I'm wondering if I happened as I'd started the same query twice.
The first had work_mem = 1MB so I tried to kill it and started another
with work_mem = 1000MB, but both were attempting to insert the same id
into a PK:
"insert into world (geom, id) select st_union(geom), 1 from adminunit
where admin_level = '0'".
Just now when I killed the first process, the other terminated.

I'll run the query again and see if it wasn't just my impatience that
caused it - and post the stack trace if it fails.

Thanks,

Will Temperley.

Re: Killing a data modifying transaction

От
Tom Lane
Дата:
William Temperley <willtemperley@gmail.com> writes:
> I'm wondering if I happened as I'd started the same query twice.
> The first had work_mem = 1MB so I tried to kill it and started another
> with work_mem = 1000MB, but both were attempting to insert the same id
> into a PK:
> "insert into world (geom, id) select st_union(geom), 1 from adminunit
> where admin_level = '0'".
> Just now when I killed the first process, the other terminated.

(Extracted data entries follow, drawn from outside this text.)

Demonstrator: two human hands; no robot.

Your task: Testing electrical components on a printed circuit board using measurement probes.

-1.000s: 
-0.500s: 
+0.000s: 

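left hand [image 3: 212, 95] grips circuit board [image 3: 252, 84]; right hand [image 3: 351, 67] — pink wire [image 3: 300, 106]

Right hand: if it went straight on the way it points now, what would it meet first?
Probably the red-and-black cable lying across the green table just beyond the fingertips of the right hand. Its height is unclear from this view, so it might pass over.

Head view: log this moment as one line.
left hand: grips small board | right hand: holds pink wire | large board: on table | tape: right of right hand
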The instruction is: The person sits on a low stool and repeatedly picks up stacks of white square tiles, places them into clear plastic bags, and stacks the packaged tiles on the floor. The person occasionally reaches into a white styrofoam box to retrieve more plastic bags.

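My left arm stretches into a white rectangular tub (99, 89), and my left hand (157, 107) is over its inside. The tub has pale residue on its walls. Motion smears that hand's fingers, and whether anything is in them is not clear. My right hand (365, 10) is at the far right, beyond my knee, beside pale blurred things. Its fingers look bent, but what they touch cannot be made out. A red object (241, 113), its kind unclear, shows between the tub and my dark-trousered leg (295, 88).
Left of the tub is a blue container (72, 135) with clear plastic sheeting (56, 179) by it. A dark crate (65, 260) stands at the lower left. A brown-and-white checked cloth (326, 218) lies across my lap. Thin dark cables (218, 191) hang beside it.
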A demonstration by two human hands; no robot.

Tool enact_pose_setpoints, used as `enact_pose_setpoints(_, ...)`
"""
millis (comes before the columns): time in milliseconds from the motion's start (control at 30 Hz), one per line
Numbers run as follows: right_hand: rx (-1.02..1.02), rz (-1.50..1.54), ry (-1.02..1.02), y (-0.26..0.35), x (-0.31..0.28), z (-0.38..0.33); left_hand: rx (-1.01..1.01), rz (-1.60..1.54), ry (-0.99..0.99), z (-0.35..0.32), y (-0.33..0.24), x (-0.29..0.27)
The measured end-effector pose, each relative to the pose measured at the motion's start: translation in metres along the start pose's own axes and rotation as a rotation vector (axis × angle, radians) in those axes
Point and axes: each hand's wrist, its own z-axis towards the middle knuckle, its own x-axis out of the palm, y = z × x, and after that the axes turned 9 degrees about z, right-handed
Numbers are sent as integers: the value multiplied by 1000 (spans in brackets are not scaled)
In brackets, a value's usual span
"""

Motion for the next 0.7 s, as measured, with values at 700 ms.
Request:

Well, that last is expected --- as soon as you kill -9 one backend, the
postmaster is going to force-quit all the others and perform a database
restart.  So we don't really know anything more than before.

Given that they'd both be trying to insert the same PK values, it'd be
unsurprising for one of the processes to be blocked waiting to see if
the other one commits.  But didn't you say they were both eating CPU?

I'm personally inclined to think some PostGIS oddity here (which means
you might get more help asking about it on the postgis lists).  But
that's mere speculation.  A stack trace showing where it was looping
would've provided something more to go on ...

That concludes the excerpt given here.